FIG. 1 is a longitudinal cross-sectional view showing an embodiment of the present invention, and is an expanded longitudinal cross-sectional view taken along the line - in FIG. Figure 2 is a cross-sectional view taken along the - line in Figure 1, Figure 3 is a cross-sectional view taken along the - line in Figure 1, Figure 4 is an enlarged longitudinal cross-sectional view of the main part of Figure 1, and Figure 5 is a modified version. It is an enlarged vertical cross-sectional view of the same essential part showing an example.

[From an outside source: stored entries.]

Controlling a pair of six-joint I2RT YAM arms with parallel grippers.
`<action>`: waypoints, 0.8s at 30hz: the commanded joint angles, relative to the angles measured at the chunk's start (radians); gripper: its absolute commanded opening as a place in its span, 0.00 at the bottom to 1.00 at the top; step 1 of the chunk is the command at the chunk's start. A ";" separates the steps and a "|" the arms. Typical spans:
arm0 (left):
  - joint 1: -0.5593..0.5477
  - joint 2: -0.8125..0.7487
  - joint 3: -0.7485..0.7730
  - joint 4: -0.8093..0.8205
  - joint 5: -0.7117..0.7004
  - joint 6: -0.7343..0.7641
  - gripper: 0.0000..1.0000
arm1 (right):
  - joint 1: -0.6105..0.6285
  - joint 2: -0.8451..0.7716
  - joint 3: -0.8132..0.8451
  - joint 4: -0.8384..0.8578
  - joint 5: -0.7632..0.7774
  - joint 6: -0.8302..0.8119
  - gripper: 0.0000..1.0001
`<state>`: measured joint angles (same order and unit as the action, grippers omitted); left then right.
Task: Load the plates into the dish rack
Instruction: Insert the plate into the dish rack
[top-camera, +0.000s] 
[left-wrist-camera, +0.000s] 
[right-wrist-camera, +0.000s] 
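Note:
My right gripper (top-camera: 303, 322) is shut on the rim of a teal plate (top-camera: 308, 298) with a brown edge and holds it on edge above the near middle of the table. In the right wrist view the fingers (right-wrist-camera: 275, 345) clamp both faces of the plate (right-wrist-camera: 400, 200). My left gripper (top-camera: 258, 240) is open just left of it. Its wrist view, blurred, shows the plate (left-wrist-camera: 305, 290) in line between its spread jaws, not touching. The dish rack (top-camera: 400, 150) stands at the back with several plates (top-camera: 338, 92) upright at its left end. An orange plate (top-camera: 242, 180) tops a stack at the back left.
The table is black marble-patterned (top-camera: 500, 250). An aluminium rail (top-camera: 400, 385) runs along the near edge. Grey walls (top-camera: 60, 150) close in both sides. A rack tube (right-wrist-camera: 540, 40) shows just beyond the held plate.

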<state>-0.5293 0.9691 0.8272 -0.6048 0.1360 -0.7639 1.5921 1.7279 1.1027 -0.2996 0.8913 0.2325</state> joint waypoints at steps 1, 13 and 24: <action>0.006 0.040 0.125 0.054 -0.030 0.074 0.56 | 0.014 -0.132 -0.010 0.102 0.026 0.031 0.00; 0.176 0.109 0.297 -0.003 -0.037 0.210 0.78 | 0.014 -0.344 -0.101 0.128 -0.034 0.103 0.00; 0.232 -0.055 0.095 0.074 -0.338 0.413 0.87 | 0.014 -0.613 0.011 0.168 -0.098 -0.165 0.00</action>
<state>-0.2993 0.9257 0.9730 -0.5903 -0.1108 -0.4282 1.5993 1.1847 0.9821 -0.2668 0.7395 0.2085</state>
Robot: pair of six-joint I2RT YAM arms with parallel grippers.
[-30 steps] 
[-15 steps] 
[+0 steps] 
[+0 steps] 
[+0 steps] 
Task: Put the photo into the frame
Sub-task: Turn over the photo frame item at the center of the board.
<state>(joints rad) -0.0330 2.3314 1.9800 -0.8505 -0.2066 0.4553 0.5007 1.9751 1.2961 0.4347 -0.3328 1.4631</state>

Explanation of symbols, 10... Control valve, 11... Gear housing, 12... Valve housing, 20...
Input shaft, 20a... spiral groove, 30... output shaft, 4
0...Spool valve, 41...Ball, 61,
62...A pair of snap rings.

Claims (1)

[Scope of utility model registration request] A first shaft and a second shaft coaxially supported within the housing.
a shaft, a conversion mechanism that converts rotational displacement between these two shafts into axial displacement, and a conversion mechanism disposed on the outer periphery of one of the two shafts so as to be displaceable in the axial direction, and displaced in the axial direction by cooperation with the conversion mechanism. In a control valve for a power steering device equipped with a spool valve that switches the supply flow path of pressure oil, the conversion mechanism includes a spiral groove provided on the outer periphery of one of the shafts and a rotatable groove in the spool valve. a ball that is assembled into the spool valve and engages with the spiral groove from the outside; A control valve for a power steering device, characterized in that it employs a conversion mechanism comprising a pair of snap springs that are elastically sandwiched in a direction.